#514 closed enhancement (fixed)

deep-check: progress and cancel

Reported by: warner Owned by:
Priority: major Milestone: 1.3.0
Component: code-frontend-web Version: 1.2.0
Keywords: Cc:
Launchpad Bug:

Description

Peter pointed out a usability problem with deep-check over lunch today: it takes a long time, and you don't get any feedback as it's running. Also, there's no way to cancel it when you get tired of waiting.

The cleanest solution I could think of would be to add an "operation-handle": the t=deep-check webapi request could include a "handle=XYZ" argument. If so, then instead of waiting until the operation was complete and then showing the results page, it would redirect to an "operation progress" page, keyed by the handle. Each time this page is loaded, it should show a count of how many files/directories have been visited. When the deep-check operation is complete, that page should switch to showing the regular results (the same page that would appear without the handle= argument).

The idea would be that clients would pick a random nonce for the handle= argument, and then keep polling the progress page until it indicates that the operation is complete. The wui could make this easier by putting a random handle= argument in the deep-check form that it provides for each directory.

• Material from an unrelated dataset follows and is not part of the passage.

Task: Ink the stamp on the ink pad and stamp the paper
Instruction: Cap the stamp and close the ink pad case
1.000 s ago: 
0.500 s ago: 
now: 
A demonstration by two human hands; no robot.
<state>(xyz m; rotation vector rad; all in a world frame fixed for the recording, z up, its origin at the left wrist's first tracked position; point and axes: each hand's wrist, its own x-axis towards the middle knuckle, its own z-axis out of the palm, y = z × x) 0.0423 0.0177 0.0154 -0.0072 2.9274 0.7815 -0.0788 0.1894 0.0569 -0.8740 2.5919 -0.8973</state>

The progress page should also have a cancel button. This implies changes to the implementation of dirnode.deep_check to allow the traversal to be cancelled. It isn't completely necessary to terminate checks that are already in process, but instead just prevent any new ones from being started. This suggests a generic progress/cancel object, to be passed into long-running operations, which they can poll occasionally to see if they should keep running.

Change History (8)

comment:1 Changed at 2008-09-14T15:59:27Z by zooko

The handle=XYZ sounds like it would work, but what about the alternative of having progress or early results sent back in the HTTP response immediately, and the user can cancel the operation by aborting the HTTP connection?

This would be equivalent to the Unix style, where the tool prints out results as it goes, and you hit control-C to stop it. It also seems "RESTful".

comment:2 Changed at 2008-09-17T06:13:47Z by warner

Do you have any ideas how the "early results" could be expressed in human-readable HTML? The only thing I can think of is to emit something like "1%..\n2%..\n3%..\n", and ask the user to scroll down a whole lot to see the full results at the bottom of all the progress messages.

This would require bypassing the nevow XHTML rendering stuff for that page, but I'm ok with that. (I kind of plan to rip out nevow anyway, since it doesn't really add enough functionality to justify the extra build-time dependency).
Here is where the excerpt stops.